In summary, there are five phases of operation
1) rest position: Figures 2, 3, 4 and 5
2) engagement position (not stable): figure 7
3) engaged position: figure 1
4) release position: figure 8
5) neutralization position: figure 6.

 We can add an appendix without a reference figure. When the pedal is under the axle flange, thanks to the connecting rod 18 (see fig. 1) and to its slot F1 (side A), we are going to trigger the system raise the lever 203 before the rack hook separation 14-roller 152, so allow the chock-axle link to be interrupted if it is not trapped under the axle. In the affirmation, it will suffice to maneuver the vehicle slightly in the BA direction to obtain the rest position.
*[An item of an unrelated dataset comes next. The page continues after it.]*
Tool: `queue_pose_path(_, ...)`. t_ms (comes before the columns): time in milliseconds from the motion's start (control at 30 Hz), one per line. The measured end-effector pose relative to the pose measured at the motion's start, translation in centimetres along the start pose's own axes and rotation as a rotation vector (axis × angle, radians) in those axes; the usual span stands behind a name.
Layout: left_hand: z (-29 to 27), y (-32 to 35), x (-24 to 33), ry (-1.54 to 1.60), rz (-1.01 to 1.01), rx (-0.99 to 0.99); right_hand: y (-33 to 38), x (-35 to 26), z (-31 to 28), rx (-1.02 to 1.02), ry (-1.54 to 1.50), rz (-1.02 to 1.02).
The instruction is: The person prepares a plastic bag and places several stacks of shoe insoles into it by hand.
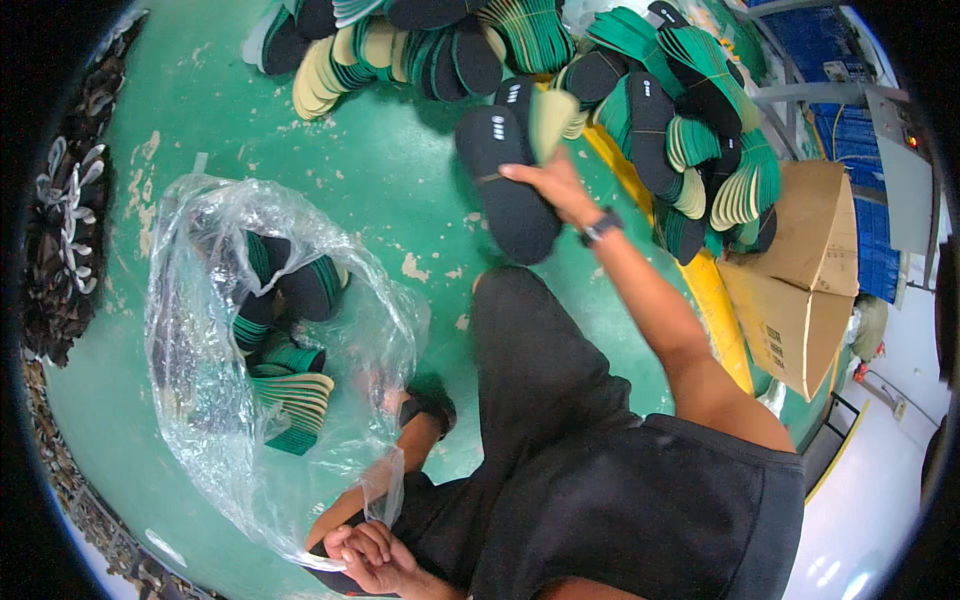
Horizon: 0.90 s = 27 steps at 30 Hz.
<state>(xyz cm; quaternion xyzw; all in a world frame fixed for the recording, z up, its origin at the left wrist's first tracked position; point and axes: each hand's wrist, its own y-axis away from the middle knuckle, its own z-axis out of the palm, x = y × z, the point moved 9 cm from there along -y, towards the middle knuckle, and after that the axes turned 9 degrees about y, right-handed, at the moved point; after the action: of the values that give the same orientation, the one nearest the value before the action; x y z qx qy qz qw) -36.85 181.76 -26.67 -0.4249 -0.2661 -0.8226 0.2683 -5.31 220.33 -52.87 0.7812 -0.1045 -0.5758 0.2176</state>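
Right hand (563, 190) grips black insole stack (520, 218), upper centre; one-handed hold could let it splay. Left hand (380, 558), lower left, curled on clear bag (190, 400); slack film could sag inward.

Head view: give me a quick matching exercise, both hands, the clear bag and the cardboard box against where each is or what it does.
1. right hand
2. left hand
3. clear bag
4. cardboard box

A. beside the yellow floor stripe
B. around several insole stacks
C. gripping an insole bundle
D. at the plastic rim nearest the person

Pairs: 1-C, 2-D, 3-B, 4-A
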Motion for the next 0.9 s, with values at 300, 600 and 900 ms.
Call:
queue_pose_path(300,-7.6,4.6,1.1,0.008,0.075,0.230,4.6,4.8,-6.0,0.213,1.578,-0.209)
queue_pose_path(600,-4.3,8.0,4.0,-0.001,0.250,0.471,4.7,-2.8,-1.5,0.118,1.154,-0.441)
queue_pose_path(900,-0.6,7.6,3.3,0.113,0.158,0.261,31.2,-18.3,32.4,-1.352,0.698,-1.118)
 Figure 9 is a figure with many analogies but can be taken into consideration for some types of vehicles only because of the wedge-lever distance 33. When the vehicle arrives from side A, the flange of the first axle will press according to the arrow X on the lever 33, compress the spring and allow the translation of the lever 35 in the axis 381, supported by the yoke 38, and apply the force direction AB on the connecting rod 34, therefore allow the rotation direction K of the axis 32. The axis will thus drive the rack 30 by tensioning the spring 13. The wedge is thus engaged. The trigger will be obtained when the axle leaves the field of action of the lever 33 or when the nipple of the lever 351 is applied to the end of the axis 32, held in the low position by the mass 35 and will promote the non-activation of the system. When the vehicle is traveling in the BA direction, the flange of the first axle will compress the spring 40 in the Y direction and, by movement around the axis 371 secured to the yoke 37, make it possible to avoid the engagement of the wedge by at slopes F3 and F4. When the axle rolls on the AB direction rail or compresses the springs 40 and 41, the shim will be kept engaged, but the length of the lever 33 depends on the spacing of the axles of the axles and the travel of the shim support on the dovetail. Likewise, a panel which can be luminous or include other indications than that of FIG. 4 can be put in place.

Claims (7)

Claims  1. Device for stopping a vehicle traveling on a defined track, characterized in that it comprises a block (09) movable transversely relative to said track (R), means for controlling the movement of the block between a position in which it is retracted laterally relative to the track and an active position where it is on the track to stop the vehicle, and means for automatic triggering of said control means when approaching the vehicle.  2. Device according to claim 1, characterized in that it further comprises locking means (14,15) of the control means in the active position of the wedge.  3. Device according to claim 1 or 2, characterized in that the track is a running track for vehicles with two axles carrying wheels and in that said triggering means are sensitive to the passage of a front wheel on the track (R) to control the active positioning of the chock on the track before the passage of a rear wheel.  4. Device according to claim 3, characterized in that the triggering means comprise means (33) for triggering the control means for bringing the chock (09) in the retracted position after a determined rolling distance from the front wheel.  5. Device according to claim 3 or 4, characterized in that said track is a railway rail (R) on which are mounted said control means.  6. Device according to any one of claims 1 to 5, characterized in that it includes one or more means (212) with manual control to render said triggering means ineffective and possibly return the wedge to the retracted position.  7. Device according to any one of claims 1 to 6, characterized in that the triggering means comprise a roller (206) or a lever (33), pivotally mounted to drive, by a lever system and rotary axes ( 205,19,20), a rack (14) itself driving the wedge control.